The other thing is, that even if you can talk about it, I personally don't like to have sex with someone who doesn't want it. I know my wife often just doesn't want it, and I don't want her to do it just so I can have my fun. I don't work that way.
I rather find sex somewhere else so I don't bother my wife, and she doesn't have to do it when she doesn't want to, while someone else can be a perfect sexual match. I am not looking for love, just looking for a passionate match.

I personally think that cheating can have a solid place in a solid relationship. But, like with everything else, be prepared to take the consequences.

Now, this leaves one more point to discuss, the person that cannot be monogamous.

I think the 'cheating' going on here is on this person him or herself. I such a person understand him or herself completely, they would know a relationship is not for them, because the desire of being with someone new is simply too much.
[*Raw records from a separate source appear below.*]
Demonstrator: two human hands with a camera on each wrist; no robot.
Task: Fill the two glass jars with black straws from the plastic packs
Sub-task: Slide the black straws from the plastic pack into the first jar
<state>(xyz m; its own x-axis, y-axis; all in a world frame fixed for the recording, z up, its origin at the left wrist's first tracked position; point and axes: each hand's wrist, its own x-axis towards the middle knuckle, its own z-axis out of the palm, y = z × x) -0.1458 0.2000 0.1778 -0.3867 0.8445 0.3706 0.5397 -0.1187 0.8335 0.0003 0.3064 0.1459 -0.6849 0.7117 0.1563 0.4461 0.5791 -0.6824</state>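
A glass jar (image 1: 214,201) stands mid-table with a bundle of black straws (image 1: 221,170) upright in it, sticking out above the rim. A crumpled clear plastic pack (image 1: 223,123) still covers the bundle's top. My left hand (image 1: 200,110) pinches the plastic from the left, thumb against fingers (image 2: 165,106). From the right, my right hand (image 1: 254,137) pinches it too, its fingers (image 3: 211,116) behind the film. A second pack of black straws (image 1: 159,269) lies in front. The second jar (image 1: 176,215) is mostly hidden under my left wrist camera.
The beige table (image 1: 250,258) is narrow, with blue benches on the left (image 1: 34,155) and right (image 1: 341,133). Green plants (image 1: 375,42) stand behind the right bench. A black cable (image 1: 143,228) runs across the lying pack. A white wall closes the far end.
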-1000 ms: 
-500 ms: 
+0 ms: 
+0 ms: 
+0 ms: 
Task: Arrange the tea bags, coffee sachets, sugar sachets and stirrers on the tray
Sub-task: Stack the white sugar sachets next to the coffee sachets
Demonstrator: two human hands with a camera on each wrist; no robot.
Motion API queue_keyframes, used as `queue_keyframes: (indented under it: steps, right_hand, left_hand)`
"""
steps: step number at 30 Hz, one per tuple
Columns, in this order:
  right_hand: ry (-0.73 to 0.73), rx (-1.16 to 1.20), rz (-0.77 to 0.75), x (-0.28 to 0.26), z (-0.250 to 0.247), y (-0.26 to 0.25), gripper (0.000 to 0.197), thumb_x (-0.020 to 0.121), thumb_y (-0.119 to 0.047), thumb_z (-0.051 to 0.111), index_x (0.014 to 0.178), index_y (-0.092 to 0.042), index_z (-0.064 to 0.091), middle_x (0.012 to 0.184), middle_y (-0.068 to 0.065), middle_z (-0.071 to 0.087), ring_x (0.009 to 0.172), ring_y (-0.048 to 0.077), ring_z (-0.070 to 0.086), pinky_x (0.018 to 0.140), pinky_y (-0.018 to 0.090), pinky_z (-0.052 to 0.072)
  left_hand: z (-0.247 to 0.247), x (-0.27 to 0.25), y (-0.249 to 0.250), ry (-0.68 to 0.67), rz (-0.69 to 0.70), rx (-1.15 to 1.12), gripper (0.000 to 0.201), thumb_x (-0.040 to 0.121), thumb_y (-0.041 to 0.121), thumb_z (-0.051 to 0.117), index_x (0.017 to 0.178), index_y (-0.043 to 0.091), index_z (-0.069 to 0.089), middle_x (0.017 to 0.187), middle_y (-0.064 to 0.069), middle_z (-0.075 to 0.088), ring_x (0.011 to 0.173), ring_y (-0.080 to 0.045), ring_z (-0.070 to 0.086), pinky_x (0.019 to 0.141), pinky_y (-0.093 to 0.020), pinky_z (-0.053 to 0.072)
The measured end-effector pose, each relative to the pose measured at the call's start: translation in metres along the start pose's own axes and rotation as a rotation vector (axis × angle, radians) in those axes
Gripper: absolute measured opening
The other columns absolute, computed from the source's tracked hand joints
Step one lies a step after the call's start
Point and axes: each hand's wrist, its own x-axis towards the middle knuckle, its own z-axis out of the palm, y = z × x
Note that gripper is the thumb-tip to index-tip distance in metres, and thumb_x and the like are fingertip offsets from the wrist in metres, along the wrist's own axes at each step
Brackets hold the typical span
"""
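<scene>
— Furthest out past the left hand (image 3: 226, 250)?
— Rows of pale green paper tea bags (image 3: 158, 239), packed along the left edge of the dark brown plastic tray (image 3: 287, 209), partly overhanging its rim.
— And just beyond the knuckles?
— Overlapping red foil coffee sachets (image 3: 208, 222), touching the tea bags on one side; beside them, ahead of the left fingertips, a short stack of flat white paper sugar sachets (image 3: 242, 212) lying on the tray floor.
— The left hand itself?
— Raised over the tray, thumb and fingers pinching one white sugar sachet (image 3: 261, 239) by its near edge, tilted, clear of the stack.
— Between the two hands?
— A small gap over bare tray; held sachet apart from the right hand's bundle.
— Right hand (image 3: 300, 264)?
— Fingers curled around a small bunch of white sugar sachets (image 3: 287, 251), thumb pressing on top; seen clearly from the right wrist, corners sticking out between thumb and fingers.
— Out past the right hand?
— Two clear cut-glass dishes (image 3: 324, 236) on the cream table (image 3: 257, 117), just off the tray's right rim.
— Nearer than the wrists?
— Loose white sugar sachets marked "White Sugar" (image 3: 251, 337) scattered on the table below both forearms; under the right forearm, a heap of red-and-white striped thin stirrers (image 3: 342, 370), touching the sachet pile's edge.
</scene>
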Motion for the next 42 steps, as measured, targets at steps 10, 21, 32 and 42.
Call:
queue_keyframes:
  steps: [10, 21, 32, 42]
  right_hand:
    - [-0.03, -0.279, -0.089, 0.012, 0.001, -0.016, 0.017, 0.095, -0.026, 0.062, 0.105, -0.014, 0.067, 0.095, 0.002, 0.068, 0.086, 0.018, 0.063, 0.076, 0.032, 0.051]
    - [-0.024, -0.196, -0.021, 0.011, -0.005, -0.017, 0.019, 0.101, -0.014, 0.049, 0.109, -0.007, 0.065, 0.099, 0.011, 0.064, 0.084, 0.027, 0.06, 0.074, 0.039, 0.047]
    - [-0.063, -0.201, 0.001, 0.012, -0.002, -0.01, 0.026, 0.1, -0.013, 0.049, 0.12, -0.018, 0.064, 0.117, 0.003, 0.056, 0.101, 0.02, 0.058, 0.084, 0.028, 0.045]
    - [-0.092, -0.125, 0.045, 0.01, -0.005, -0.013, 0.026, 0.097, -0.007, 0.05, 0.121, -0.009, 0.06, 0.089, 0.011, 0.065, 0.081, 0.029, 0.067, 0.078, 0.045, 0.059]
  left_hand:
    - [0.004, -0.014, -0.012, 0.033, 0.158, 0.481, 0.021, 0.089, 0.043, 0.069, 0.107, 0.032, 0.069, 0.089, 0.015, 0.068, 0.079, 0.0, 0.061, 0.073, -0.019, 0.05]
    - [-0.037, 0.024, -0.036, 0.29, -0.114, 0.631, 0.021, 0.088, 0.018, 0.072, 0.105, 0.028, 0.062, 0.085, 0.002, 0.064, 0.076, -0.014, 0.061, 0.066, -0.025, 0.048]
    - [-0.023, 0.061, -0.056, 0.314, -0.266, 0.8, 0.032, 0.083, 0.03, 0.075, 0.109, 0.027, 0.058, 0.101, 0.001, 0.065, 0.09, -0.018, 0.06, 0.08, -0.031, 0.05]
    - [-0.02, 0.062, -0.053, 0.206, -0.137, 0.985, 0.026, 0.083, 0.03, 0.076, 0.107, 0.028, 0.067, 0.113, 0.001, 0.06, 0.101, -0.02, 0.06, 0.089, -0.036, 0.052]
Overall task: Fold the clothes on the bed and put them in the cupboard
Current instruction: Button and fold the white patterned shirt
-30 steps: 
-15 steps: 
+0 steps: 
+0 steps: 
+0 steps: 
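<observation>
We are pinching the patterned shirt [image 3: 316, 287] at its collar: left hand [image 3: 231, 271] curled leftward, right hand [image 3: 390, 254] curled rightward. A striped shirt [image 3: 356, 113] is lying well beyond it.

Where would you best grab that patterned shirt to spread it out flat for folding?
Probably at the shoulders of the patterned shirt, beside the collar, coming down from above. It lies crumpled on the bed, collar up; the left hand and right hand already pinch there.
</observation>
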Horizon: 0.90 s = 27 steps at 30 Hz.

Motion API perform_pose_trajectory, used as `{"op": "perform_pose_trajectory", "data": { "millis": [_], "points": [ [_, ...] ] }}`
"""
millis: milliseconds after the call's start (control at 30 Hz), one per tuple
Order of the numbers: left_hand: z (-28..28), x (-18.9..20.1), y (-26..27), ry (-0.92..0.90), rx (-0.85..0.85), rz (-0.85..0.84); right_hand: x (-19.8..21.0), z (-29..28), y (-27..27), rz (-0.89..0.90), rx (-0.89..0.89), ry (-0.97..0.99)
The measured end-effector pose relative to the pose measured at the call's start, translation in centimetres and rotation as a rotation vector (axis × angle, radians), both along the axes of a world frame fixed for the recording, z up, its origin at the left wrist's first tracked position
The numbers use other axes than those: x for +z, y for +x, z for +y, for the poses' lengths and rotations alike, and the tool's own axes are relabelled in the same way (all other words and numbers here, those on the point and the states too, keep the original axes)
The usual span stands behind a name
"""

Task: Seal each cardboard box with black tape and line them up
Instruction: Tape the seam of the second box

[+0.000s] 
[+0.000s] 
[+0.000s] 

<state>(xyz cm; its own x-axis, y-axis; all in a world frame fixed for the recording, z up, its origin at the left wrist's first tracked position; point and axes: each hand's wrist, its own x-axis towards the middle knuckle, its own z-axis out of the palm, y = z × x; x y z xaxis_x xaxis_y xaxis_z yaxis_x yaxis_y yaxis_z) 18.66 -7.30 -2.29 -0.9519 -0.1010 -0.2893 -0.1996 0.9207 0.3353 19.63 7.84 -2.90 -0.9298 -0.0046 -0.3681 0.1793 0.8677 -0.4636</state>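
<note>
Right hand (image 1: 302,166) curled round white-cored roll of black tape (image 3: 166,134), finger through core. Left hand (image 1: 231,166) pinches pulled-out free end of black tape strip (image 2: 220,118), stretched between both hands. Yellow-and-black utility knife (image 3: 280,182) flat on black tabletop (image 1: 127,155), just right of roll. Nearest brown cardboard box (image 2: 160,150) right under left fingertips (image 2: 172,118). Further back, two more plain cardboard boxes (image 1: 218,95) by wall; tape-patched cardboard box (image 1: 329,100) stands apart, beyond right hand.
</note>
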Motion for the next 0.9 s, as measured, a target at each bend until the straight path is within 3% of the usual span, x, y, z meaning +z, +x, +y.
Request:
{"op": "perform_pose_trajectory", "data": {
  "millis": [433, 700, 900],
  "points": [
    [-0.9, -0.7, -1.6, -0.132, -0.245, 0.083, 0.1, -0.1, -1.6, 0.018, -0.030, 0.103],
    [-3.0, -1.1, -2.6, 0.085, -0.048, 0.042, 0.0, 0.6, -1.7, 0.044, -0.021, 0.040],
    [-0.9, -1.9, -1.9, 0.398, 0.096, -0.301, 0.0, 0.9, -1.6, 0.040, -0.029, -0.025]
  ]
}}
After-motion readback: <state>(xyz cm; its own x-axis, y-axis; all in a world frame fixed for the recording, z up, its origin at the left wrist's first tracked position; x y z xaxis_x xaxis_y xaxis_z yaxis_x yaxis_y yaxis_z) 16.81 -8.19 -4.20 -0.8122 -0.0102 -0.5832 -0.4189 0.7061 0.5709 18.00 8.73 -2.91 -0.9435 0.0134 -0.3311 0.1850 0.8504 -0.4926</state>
And then there is the whole bunch of people being so negative about cheating. Sure, cheating is a game you play that has a lot of rules and traps and pitfalls. And playing the game means you have to be extremely careful. And also, a lot of people actually play the game.
And one of the rule is never to attract the attention to yourself. And the best way to do that is showing disgust on the subject. So, well, yes, in my personal opinion, the people yelling the hardest that cheating is so wrong are falling in one of two categories;

1. The people who secretly cheat themselves.
2. The people who will never get the attention that allows them to cheat.

But, again, that is my personal opinion. No proven facts here. Just my mind written down on a piece of empty web page.